▸ **EXERCISE REQUIREMENTS**
Please restate the listing word for word, omitting the images.

▸ **RECORDED DATA**
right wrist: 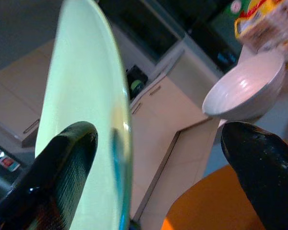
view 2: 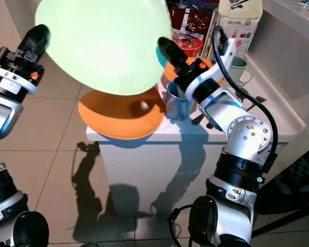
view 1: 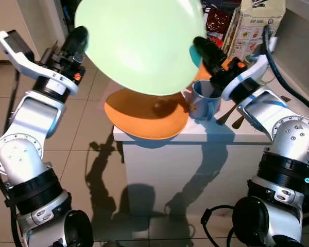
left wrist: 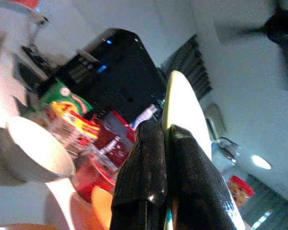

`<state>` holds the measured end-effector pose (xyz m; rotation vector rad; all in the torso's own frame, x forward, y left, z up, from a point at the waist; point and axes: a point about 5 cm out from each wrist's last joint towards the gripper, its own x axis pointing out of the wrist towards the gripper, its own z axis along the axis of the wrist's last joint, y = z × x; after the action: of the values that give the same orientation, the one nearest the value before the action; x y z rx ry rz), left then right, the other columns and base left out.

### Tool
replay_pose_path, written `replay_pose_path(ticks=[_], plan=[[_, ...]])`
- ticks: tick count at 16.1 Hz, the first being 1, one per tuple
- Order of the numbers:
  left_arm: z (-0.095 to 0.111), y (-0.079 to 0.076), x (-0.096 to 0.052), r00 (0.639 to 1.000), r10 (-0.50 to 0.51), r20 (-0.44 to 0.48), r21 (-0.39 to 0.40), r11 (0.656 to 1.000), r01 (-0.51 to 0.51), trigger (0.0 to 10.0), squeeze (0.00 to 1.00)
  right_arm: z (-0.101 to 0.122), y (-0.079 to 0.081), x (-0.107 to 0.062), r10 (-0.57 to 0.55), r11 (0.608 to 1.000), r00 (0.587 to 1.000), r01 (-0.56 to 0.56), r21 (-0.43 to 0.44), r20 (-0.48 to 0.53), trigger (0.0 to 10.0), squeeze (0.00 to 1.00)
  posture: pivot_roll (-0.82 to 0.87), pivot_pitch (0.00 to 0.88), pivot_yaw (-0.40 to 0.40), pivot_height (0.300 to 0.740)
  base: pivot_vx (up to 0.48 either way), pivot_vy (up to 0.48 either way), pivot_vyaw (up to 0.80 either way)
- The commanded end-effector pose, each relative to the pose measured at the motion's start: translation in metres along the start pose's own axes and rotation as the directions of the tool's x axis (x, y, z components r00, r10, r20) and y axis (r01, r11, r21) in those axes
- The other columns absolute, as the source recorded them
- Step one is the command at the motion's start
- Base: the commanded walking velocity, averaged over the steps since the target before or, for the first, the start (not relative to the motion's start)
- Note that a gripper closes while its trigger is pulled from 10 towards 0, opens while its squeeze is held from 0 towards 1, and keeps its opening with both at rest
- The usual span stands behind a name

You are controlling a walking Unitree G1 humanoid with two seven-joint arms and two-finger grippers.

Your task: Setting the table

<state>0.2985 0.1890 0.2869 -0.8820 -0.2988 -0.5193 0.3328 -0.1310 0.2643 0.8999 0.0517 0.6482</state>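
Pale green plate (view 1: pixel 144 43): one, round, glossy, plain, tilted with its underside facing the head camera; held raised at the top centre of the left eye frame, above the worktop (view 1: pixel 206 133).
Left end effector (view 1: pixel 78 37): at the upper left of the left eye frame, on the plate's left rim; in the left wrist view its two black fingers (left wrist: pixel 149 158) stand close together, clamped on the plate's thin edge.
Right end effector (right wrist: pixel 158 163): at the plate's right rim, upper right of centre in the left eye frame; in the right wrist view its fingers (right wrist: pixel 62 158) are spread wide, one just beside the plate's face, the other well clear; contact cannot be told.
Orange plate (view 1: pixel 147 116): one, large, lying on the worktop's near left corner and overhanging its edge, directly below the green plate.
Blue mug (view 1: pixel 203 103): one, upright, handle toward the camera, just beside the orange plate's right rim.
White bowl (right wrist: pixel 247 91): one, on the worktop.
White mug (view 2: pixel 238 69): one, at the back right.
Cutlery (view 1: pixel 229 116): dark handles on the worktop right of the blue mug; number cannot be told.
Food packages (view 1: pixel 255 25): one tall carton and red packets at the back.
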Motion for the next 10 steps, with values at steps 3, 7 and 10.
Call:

▸ **REPLY**
right wrist: 
view 2: 
view 1: 
left wrist: 

`<state>` holds the measured end-effector pose (xyz m; rotation vector rad; all in the torso's own frame, x forward, y left, z up, from a point at the waist; point and axes: a point about 5 cm out from each wrist's last joint towards the gripper, its own x axis pointing out of the wrist towards the gripper, its own z axis along the axis of the wrist's last joint, y = z × x; after the action: of the values that give the same orientation, the one nearest the value before the action; x y z rx ry rz), left then right, the other columns and base left out.

### Tool
replay_pose_path, written `replay_pose_path(ticks=[_], plan=[[_, ...]])`
- ticks: tick count at 16.1 Hz, the first being 1, one per tuple
- Order of the numbers:
  left_arm: z (-0.095 to 0.111), y (-0.079 to 0.076), x (-0.096 to 0.052), r00 (0.639 to 1.000), r10 (-0.50 to 0.51), r20 (-0.44 to 0.48), r21 (-0.39 to 0.40), r11 (0.656 to 1.000), r01 (-0.51 to 0.51), trigger (0.0 to 10.0), squeeze (0.00 to 1.00)
  right_arm: z (-0.101 to 0.122), y (-0.079 to 0.081), x (-0.107 to 0.062), r10 (-0.57 to 0.55), r11 (0.608 to 1.000), r00 (0.587 to 1.000), r01 (-0.56 to 0.56), r21 (-0.43 to 0.44), r20 (-0.48 to 0.53), trigger (0.0 to 10.0), squeeze (0.00 to 1.00)
  posture: pivot_roll (-0.82 to 0.87), pivot_pitch (0.00 to 0.88), pivot_yaw (-0.40 to 0.40), pivot_height (0.300 to 0.740)
  base: pivot_vx (up to 0.48 either way), pivot_vy (up to 0.48 either way), pivot_vyaw (up to 0.80 either way)
- The commanded end-effector pose, each relative to the pose measured at the motion's start: translation in metres along the start pose's own axes and rotation as the directions of the tool's x axis (x, y, z components r00, r10, r20) and y axis (r01, r11, r21) in those axes
- The other columns absolute, as the source recorded them
- Step one is the command at the motion's start
- Base: the commanded walking velocity, averaged over the steps since the target before or, for the first, the start (not relative to the motion's start)
- Note that a gripper closes while its trigger is pulled from 10 towards 0, opens while its squeeze is held from 0 towards 1, and keeps its opening with both at rest
- The usual span stands behind a name

You are controlling a walking Unitree G1 humanoid with two seven-joint arms and two-finger grippers.

Your task: Setting the table

<state>0.2985 0.1890 0.2869 -0.8820 -0.2988 -0.5193 0.3328 -0.1310 0.2643 0.8999 0.0517 0.6482</state>
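Pale green plate (view 1: pixel 144 43): one, round, glossy, plain, tilted with its underside facing the head camera; held raised at the top centre of the left eye frame, above the worktop (view 1: pixel 206 133).
Left end effector (view 1: pixel 78 37): at the upper left of the left eye frame, on the plate's left rim; in the left wrist view its two black fingers (left wrist: pixel 149 158) stand close together, clamped on the plate's thin edge.
Right end effector (right wrist: pixel 158 163): at the plate's right rim, upper right of centre in the left eye frame; in the right wrist view its fingers (right wrist: pixel 62 158) are spread wide, one just beside the plate's face, the other well clear; contact cannot be told.
Orange plate (view 1: pixel 147 116): one, large, lying on the worktop's near left corner and overhanging its edge, directly below the green plate.
Blue mug (view 1: pixel 203 103): one, upright, handle toward the camera, just beside the orange plate's right rim.
White bowl (right wrist: pixel 247 91): one, on the worktop.
White mug (view 2: pixel 238 69): one, at the back right.
Cutlery (view 1: pixel 229 116): dark handles on the worktop right of the blue mug; number cannot be told.
Food packages (view 1: pixel 255 25): one tall carton and red packets at the back.
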Motion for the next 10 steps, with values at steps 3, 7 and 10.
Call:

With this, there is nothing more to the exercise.